NIPPaysage leads team integrating and enlivening Viger Square
The city of Montréal has unveiled revised plans for the redevelopment of Viger Square, once the largest public square in Canada.
Created in 1860, just outside the historic city walls, the 34,500 sq m square has fallen into decline since its 19th century heyday, hemmed in by busy roads, and reconstructed in the 1980s to accommodate an underground expressway.
The redevelopment plan is led by Montréal-based landscape architect NIPPaysage working with the Ville de Montréal’s Service des grands parcs, du verdissement et du Mont-Royal. It is based around a central axis linking the square’s four sections, which provide for a wide range of uses: multifunctional public open spaces and grassy areas, seating areas and play areas.
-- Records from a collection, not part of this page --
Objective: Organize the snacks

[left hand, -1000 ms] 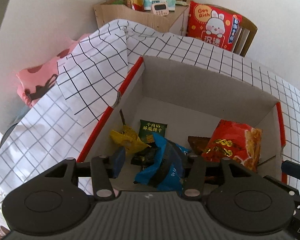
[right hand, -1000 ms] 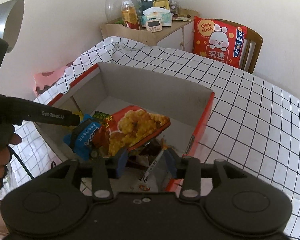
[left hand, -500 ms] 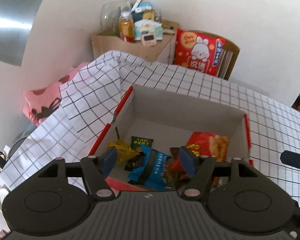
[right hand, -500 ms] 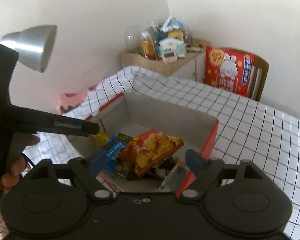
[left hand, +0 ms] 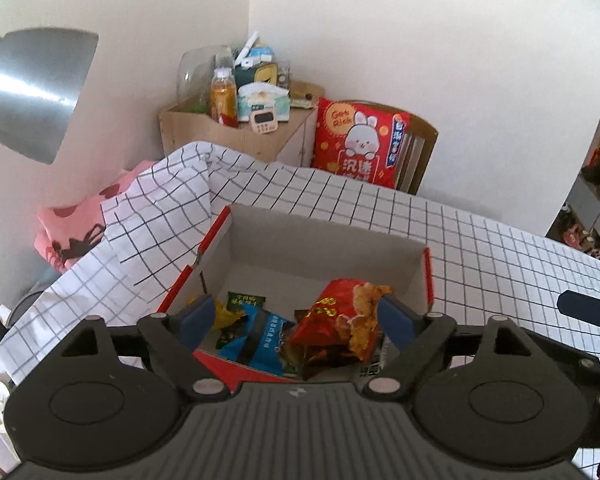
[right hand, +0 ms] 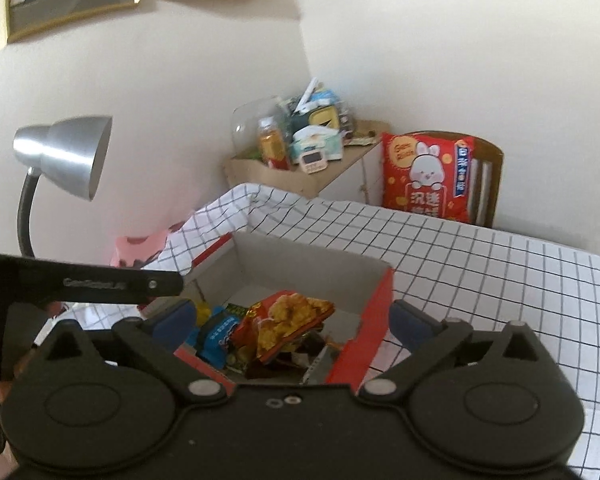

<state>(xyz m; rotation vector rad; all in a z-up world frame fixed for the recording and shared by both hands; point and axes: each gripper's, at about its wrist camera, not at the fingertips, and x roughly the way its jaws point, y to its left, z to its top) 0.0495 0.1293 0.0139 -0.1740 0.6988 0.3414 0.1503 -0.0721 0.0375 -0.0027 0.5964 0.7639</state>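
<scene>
An open cardboard box [left hand: 324, 236] with red edges sits on the checked tablecloth; it also shows in the right wrist view [right hand: 312, 264]. Inside lie a red snack bag [left hand: 340, 324] [right hand: 288, 320], a blue packet [left hand: 256, 340] [right hand: 216, 332], a green packet [left hand: 246, 302] and a yellow wrapper [left hand: 224, 314]. My left gripper [left hand: 296, 316] is open and empty, held above the box's near edge. My right gripper [right hand: 292, 316] is open and empty, also above the box. The left gripper's arm [right hand: 100, 284] crosses the right wrist view at left.
A silver desk lamp [right hand: 64, 156] stands at the left. A wooden cabinet [left hand: 236, 132] with bottles and a timer is behind the table. A red rabbit cushion [left hand: 360, 140] rests on a chair. A pink cloth [left hand: 68, 236] lies at the table's left.
Both grippers have opened wide and pulled up and back from the box. The red bag and the blue packet, held a second ago, now lie in the box.
</scene>
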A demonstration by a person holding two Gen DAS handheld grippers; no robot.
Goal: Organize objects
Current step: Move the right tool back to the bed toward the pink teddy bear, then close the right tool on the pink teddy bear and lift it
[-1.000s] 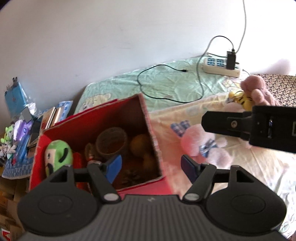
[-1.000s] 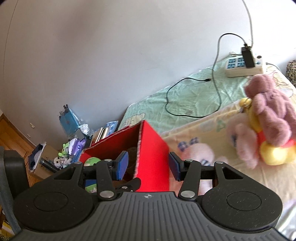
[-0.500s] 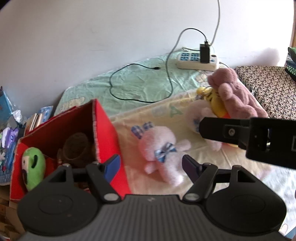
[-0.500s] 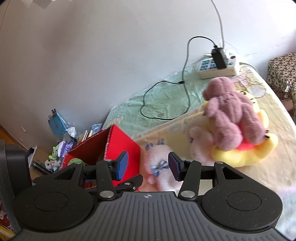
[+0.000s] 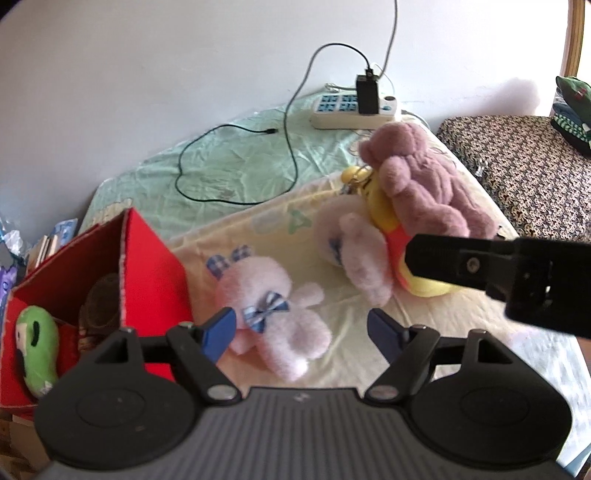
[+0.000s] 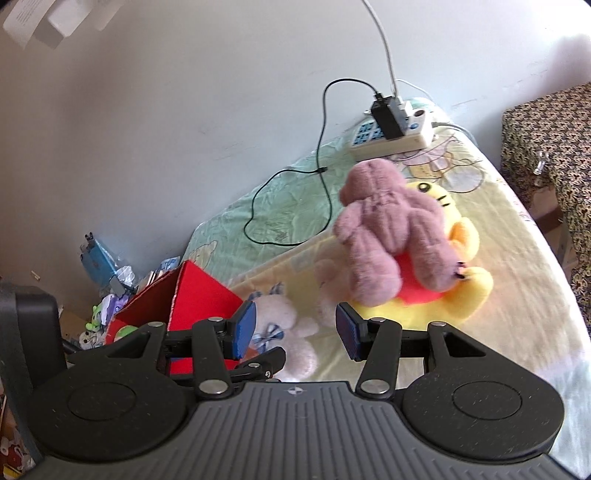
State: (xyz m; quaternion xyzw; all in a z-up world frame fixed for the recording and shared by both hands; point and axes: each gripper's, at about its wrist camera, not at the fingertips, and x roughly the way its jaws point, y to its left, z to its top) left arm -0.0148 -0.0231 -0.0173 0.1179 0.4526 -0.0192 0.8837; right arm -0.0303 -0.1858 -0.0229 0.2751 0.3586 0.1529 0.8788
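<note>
No readable text, brand, number or label anywhere in either view. The white paper sheets taped to the wall (image 6: pixel 40 20), upper left of the right wrist frame, carry lines of print too blurred to read, and the pale yellow printed bed sheet (image 5: pixel 295 221) shows large faded shapes near the centre of the left wrist frame that may be letters but can't be made out. The packaging in the floor clutter (image 6: pixel 98 258) at the left edge is too small to read.
</note>
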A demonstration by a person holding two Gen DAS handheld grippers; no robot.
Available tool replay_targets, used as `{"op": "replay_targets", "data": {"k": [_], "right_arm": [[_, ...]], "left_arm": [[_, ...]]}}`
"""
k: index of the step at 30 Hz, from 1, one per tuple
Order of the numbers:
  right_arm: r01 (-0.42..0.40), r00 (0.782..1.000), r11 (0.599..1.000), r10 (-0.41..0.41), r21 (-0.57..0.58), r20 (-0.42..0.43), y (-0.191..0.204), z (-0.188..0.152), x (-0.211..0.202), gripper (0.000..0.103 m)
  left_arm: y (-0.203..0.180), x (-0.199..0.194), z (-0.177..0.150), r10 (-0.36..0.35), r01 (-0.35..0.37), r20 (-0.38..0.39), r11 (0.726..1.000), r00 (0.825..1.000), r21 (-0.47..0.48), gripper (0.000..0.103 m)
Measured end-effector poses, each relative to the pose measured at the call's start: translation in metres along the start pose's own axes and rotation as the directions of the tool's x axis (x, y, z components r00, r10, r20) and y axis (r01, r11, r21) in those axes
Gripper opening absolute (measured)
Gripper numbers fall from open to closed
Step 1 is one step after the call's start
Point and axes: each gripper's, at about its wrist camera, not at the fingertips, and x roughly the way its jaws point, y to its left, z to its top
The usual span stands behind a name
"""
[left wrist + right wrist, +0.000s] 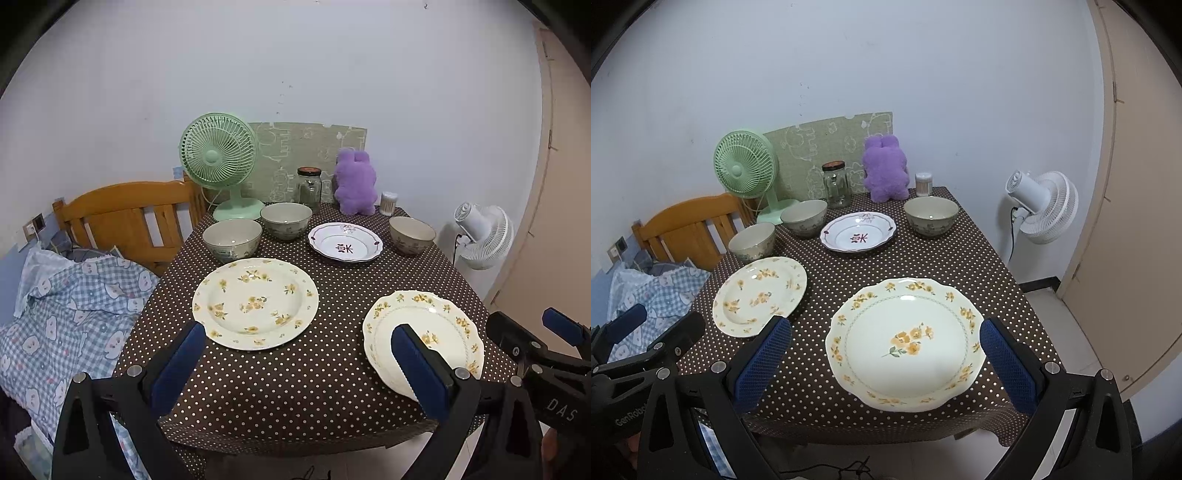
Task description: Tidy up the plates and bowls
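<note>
Scalloped cream plate with yellow flowers [905, 343] flat at near right of brown polka-dot tablecloth [812, 369]; round yellow-floral plate [255, 302] flat at near left. White purple-trimmed plate [345, 242] behind, among three empty grey-green ceramic bowls [232, 239]. Left gripper [306, 365] and right gripper [886, 365] hover, jaws spread, holding nothing.

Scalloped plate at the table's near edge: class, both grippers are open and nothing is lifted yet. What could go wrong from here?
1. The scalloped plate lies flat near the table's front edge; a glancing pinch by the right gripper might push it off.
2. The bowls stand close to the glass jar and purple-patterned plate; reaching past could knock them.
3. The tablecloth overhangs; snagging it could drag the dishes.
</note>
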Motion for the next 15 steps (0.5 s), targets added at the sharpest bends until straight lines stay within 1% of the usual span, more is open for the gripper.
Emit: {"op": "replay_targets", "data": {"k": [15], "right_arm": [[0.025,1.000,1.000,-0.025,0.006,0.001,0.0095,-0.0001,-0.0007,0.103]], "left_arm": [[0.0097,0.0022,0.0003,-0.023,0.023,0.001,1.000,1.000,0.010,0.101]]}}
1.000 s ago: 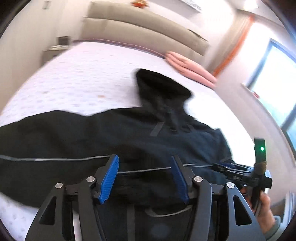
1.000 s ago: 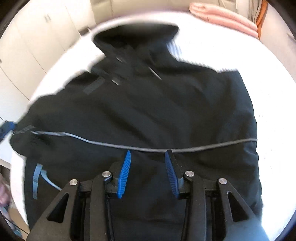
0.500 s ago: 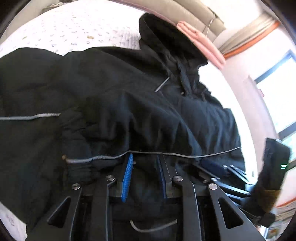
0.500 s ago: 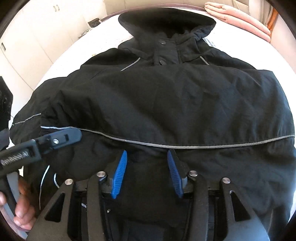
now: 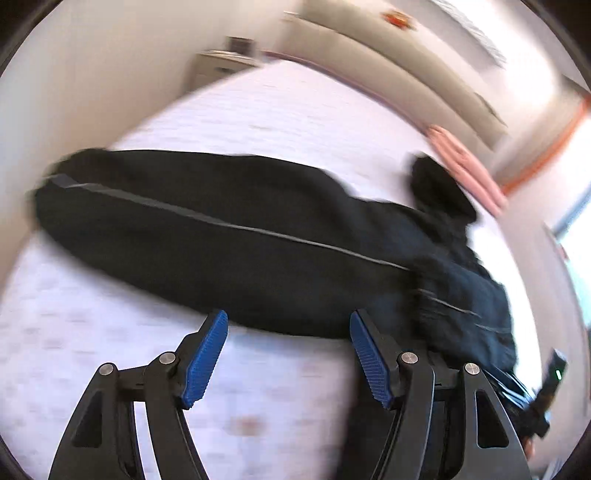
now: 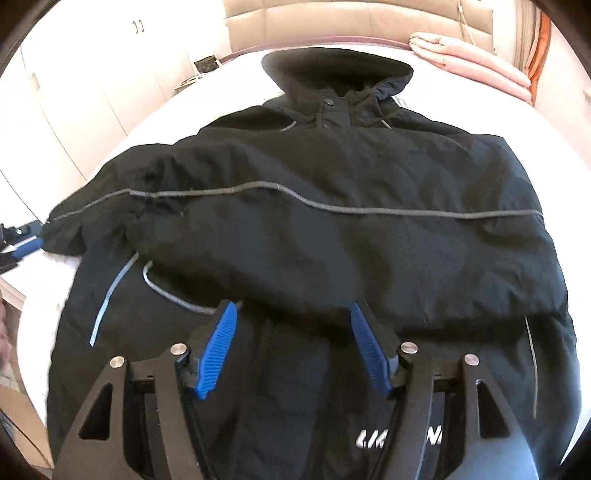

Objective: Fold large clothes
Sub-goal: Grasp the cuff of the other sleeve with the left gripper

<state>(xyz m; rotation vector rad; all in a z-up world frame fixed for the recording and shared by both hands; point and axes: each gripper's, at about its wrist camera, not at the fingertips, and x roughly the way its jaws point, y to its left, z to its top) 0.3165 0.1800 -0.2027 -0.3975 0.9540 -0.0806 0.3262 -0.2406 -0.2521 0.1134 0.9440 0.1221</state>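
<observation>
Left wrist view, blurred: left gripper (image 5: 288, 347) with blue pads spread wide, nothing between them, over the white bedsheet (image 5: 258, 122) just beside the black jacket (image 5: 229, 251). One sleeve (image 5: 166, 221) stretches out flat across the bed, grey piping along it; hood (image 5: 439, 188) toward the pink bedding (image 5: 469, 166).

Right wrist view: right gripper (image 6: 293, 341) also spread wide and empty, above the jacket's lower body. A sleeve lies folded across the jacket's chest. Headboard (image 6: 332, 22) beyond the hood.
</observation>
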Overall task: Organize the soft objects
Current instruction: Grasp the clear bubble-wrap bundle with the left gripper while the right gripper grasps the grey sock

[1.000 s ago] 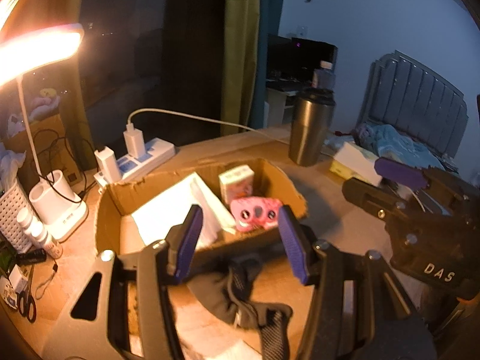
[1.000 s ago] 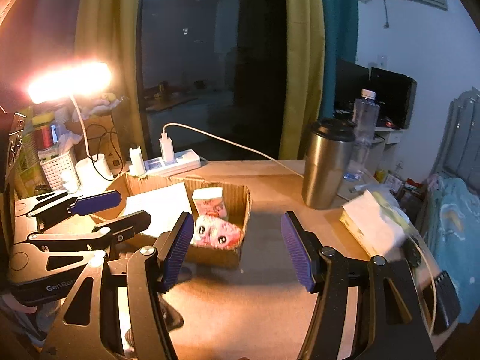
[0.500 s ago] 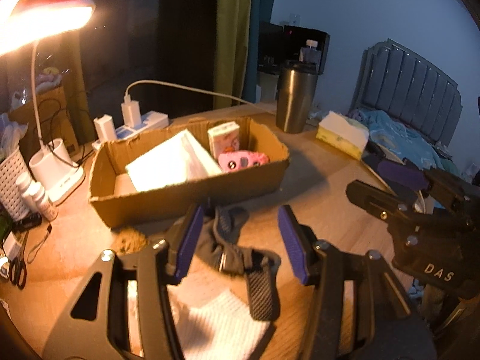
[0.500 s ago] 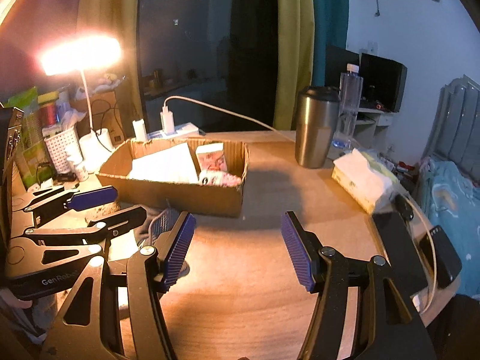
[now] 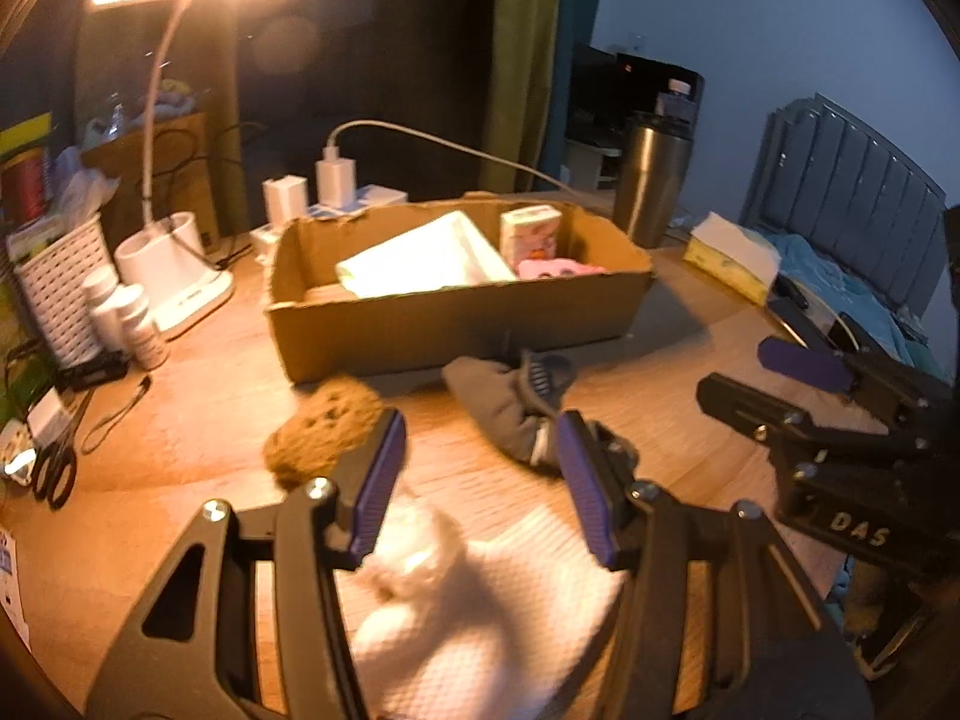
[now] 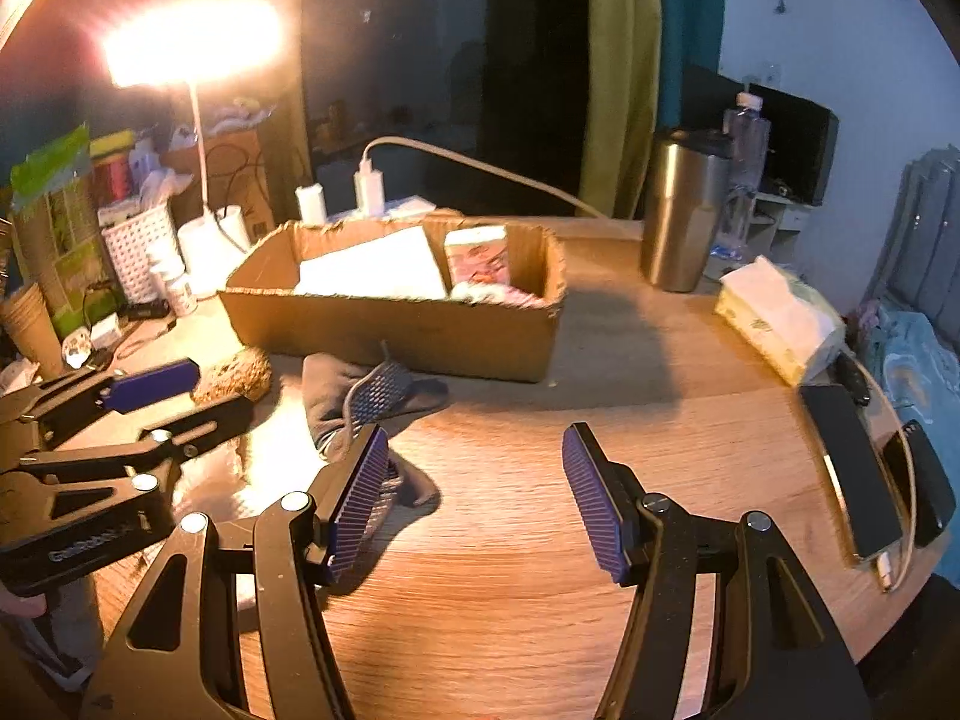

Landscape elements will include rain gardens, while existing features such as 1980s artworks by Charles Daudelin, Claude Théberge and Peter Gnass, as well as pergolas and fountains will be enhanced. Other proposed features include a new cafe by architect Provencher_Roy, ping-pong tables, exercise equipment, a skate park, a multi-sports field, a pétanque pitch and, for winter, skating rinks, a Christmas market, a tobogganing hill, a heated patio and festive lighting.
As well as becoming a more fluid, user-friendly environment with improved connections and sightlines, the square will also be better integrated into the surrounding urban fabric.
Phase one, around the Chénier and Daudelin sections, will begin in spring 2017, due to open in 2018, followed by the Théberge and Gnass sections from 2018-2020.